Exercise goal
Only the lines with "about" in the entries below belong in the answer; please copy them.

Task data
[Start of section]
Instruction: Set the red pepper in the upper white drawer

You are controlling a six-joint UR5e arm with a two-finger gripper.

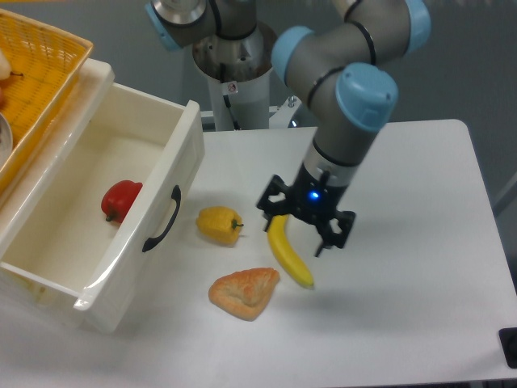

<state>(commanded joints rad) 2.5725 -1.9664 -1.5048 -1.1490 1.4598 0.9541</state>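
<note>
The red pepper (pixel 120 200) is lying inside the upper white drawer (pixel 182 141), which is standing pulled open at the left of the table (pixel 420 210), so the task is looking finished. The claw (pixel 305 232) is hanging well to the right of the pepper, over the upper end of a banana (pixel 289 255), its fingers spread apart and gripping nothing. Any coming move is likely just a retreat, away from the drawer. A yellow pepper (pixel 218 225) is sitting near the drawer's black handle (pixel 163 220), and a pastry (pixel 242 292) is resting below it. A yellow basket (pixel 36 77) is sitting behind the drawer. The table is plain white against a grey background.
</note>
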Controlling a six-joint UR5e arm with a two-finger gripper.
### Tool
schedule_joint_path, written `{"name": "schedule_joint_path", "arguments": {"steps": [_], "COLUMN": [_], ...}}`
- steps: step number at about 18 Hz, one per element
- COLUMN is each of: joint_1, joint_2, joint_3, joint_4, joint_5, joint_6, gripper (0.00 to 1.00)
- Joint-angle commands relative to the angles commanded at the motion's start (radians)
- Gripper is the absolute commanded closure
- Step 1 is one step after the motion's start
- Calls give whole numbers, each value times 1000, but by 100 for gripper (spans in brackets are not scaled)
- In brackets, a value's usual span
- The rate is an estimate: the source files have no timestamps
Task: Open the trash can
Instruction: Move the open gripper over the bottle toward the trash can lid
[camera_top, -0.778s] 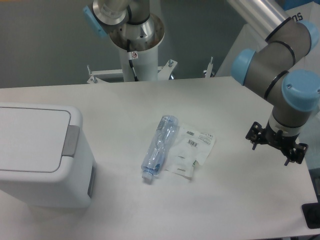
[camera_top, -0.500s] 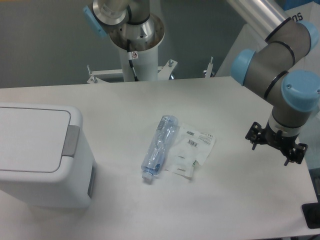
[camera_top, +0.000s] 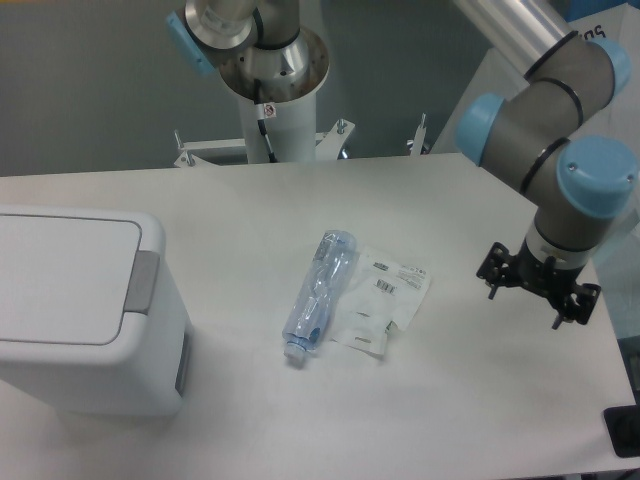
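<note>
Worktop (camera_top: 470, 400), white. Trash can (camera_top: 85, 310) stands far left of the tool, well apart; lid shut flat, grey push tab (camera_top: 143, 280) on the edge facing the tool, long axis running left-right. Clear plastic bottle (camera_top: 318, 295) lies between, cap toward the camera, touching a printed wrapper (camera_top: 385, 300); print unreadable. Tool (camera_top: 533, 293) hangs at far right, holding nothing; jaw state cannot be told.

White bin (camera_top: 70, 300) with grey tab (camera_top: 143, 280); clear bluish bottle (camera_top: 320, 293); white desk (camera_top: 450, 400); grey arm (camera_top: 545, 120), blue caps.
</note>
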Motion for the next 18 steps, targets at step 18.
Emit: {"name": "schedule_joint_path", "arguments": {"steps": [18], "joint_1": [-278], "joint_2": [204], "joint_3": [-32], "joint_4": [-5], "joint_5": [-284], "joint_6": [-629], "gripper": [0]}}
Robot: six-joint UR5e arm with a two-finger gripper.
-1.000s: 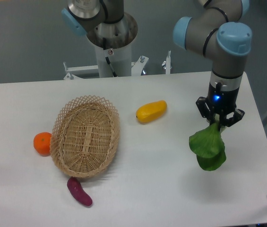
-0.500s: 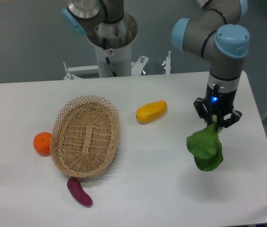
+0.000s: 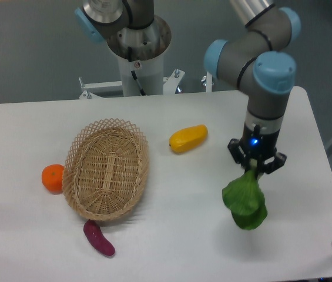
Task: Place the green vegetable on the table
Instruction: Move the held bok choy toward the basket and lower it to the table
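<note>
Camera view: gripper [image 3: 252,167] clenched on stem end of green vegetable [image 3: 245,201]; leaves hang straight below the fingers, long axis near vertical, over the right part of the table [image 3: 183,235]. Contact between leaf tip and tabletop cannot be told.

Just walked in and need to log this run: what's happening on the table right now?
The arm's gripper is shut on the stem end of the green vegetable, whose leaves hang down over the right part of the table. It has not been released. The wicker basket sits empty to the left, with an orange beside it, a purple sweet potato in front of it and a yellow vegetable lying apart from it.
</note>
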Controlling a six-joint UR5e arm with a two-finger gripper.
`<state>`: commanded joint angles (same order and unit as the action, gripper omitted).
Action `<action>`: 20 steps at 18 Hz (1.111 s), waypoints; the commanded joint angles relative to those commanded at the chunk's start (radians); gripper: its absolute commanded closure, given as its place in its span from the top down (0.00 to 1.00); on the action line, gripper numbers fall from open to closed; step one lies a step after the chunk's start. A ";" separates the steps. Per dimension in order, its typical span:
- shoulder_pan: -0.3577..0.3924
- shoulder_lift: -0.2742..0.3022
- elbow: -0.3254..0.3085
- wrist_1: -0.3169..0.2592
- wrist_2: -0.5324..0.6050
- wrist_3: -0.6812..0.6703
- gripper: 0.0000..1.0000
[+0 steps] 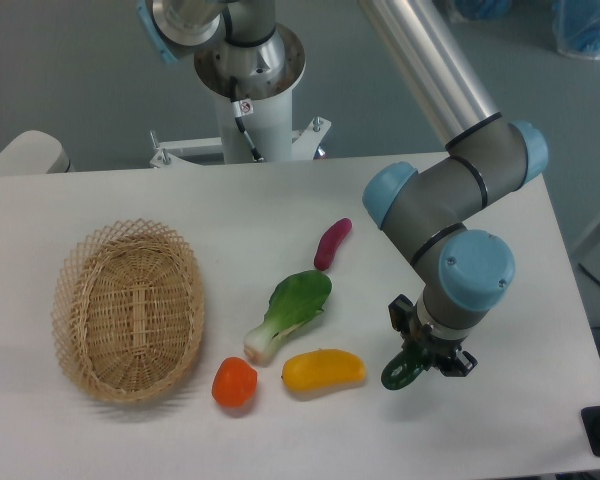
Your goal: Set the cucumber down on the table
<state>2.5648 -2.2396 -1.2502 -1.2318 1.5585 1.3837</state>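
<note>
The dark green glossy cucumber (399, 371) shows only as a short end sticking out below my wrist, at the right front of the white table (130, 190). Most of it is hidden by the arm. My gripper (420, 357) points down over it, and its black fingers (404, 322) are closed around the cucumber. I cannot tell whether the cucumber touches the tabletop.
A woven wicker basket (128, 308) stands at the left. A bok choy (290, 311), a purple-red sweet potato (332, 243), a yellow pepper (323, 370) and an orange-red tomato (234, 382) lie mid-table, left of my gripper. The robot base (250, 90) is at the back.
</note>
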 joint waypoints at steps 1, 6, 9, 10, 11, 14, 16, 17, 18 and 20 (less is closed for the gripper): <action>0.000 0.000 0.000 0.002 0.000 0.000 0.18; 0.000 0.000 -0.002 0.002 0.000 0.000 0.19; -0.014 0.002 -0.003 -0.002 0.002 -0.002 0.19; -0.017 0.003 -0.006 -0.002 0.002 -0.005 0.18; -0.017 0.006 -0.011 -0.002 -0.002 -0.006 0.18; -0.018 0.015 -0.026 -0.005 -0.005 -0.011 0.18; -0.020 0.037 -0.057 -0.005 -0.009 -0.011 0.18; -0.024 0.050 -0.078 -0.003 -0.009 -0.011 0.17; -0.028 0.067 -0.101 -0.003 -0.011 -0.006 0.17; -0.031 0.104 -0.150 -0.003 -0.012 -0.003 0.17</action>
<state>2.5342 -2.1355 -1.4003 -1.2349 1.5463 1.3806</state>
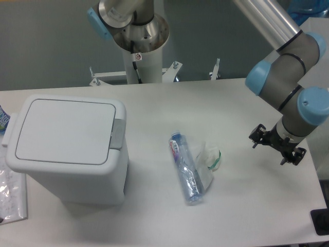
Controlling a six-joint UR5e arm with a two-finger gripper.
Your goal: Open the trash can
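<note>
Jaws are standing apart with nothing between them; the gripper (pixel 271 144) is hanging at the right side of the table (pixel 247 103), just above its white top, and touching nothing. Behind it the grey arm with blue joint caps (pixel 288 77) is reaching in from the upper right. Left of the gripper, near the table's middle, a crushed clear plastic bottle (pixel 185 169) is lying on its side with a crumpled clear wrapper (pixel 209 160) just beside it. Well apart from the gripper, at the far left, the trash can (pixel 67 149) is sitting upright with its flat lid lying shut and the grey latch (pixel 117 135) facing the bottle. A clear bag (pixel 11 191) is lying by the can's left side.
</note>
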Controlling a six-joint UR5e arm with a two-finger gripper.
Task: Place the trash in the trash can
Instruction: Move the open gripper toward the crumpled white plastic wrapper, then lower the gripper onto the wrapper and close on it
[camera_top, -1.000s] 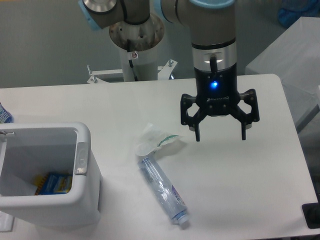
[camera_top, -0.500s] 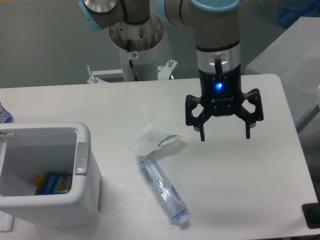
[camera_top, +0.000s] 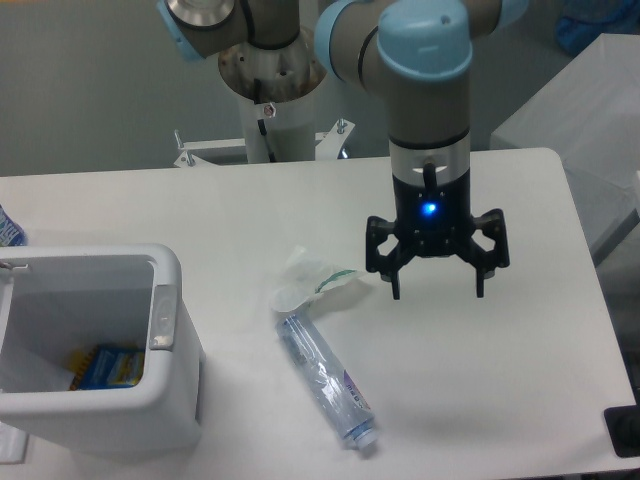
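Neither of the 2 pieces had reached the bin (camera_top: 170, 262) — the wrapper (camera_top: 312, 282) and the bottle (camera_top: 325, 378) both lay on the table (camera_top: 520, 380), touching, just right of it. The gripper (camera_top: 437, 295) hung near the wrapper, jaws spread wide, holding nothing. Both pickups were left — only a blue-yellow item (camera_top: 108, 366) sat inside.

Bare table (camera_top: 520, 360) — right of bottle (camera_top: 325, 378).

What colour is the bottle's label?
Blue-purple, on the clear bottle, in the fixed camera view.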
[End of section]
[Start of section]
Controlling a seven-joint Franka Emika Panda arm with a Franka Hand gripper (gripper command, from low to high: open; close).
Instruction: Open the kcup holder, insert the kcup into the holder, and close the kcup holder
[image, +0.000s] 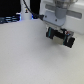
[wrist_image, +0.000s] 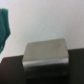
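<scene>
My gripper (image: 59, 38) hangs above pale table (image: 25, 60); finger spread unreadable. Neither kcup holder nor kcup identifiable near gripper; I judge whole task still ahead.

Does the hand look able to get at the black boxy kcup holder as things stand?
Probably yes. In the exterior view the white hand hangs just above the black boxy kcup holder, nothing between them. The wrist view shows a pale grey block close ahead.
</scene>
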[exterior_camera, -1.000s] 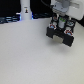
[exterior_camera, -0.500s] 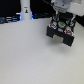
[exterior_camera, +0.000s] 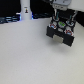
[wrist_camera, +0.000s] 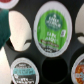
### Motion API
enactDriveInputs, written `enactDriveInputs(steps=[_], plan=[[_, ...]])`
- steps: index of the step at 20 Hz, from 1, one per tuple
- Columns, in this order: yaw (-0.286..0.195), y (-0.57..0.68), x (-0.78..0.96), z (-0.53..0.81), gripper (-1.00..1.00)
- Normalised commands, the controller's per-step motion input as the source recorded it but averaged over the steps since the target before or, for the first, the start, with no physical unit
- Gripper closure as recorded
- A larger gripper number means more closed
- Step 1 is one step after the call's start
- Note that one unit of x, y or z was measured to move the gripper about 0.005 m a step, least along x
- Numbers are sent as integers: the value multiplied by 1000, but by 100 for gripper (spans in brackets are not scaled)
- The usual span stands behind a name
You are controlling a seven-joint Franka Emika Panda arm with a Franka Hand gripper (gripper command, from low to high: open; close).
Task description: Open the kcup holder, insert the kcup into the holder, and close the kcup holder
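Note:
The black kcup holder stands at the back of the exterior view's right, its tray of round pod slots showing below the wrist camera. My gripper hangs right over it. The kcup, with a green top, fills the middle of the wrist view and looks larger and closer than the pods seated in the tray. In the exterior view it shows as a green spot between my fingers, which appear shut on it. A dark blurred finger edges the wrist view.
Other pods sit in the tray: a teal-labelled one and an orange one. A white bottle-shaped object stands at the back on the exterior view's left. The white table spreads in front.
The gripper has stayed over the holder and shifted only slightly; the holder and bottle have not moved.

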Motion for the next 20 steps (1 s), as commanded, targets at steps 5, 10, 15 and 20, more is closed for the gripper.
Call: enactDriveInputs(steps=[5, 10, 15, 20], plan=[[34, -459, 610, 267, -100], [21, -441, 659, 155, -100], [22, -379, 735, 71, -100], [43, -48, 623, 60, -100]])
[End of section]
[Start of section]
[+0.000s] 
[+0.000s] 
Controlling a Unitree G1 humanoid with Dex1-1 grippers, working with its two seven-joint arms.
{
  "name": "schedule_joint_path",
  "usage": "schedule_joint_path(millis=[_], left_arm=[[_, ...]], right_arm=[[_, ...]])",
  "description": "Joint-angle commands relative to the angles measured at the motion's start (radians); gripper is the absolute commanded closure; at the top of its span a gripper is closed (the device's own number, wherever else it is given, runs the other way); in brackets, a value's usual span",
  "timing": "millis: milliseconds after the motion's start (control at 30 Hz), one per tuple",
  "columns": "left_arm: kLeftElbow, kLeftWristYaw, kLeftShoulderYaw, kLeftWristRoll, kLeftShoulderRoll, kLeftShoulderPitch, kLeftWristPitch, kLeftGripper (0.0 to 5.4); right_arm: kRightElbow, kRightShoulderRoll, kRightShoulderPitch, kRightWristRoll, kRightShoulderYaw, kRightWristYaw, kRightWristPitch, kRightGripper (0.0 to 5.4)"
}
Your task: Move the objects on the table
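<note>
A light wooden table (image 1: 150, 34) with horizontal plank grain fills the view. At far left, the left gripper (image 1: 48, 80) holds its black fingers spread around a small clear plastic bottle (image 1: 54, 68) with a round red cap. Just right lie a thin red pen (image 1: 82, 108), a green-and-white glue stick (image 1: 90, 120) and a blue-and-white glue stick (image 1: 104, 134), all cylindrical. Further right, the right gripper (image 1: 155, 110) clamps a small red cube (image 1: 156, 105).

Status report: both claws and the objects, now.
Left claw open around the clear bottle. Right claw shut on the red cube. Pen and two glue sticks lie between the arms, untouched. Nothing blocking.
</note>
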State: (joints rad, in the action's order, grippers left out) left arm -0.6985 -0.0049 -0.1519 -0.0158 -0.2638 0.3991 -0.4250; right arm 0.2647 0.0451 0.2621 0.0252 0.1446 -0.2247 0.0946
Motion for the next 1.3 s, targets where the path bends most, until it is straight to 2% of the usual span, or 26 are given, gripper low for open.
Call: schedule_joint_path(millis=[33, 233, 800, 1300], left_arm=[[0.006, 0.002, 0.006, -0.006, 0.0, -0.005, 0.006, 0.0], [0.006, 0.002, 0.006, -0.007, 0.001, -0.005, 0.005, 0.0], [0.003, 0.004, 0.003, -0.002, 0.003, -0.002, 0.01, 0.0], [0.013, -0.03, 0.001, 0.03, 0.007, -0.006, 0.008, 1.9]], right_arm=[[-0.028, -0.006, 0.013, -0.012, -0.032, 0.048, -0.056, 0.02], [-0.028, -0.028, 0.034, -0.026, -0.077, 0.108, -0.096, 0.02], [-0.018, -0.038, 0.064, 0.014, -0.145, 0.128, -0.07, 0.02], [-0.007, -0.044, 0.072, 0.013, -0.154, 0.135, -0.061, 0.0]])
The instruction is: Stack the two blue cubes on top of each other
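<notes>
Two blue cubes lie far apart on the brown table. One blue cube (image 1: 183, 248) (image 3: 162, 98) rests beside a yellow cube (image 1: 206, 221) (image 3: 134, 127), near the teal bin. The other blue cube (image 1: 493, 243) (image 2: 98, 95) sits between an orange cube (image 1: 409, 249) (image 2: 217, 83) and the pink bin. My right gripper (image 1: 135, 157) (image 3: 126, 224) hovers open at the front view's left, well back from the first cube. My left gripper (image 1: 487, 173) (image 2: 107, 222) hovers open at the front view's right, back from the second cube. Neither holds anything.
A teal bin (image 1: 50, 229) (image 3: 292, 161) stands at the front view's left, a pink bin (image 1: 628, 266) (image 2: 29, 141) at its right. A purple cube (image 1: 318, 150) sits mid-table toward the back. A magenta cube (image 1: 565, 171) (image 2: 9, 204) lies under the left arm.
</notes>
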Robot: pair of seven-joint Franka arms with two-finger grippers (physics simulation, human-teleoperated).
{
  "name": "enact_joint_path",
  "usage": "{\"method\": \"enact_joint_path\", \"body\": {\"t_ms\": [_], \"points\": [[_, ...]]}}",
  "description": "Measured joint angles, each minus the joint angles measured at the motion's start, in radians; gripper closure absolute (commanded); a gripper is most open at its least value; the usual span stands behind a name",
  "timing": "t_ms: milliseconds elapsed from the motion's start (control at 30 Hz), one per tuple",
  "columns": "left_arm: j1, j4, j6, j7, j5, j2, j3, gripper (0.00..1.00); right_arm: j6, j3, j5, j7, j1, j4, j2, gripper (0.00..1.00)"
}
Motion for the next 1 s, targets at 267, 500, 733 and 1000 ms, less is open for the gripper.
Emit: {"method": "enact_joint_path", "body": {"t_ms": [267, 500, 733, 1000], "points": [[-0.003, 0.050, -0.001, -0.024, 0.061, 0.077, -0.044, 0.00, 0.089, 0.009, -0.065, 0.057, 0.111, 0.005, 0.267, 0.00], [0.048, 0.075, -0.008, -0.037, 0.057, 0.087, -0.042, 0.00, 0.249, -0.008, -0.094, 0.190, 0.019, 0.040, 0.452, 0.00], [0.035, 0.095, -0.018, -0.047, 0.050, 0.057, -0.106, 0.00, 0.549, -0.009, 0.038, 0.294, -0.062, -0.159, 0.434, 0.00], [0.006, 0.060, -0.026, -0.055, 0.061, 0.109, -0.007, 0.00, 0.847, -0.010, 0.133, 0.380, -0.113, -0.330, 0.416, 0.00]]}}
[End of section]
Exercise answer
- steps: step number at about 18 Hz, one per element
- Note that one unit of x, y or z was measured to move the gripper about 0.005 m a step, least along x

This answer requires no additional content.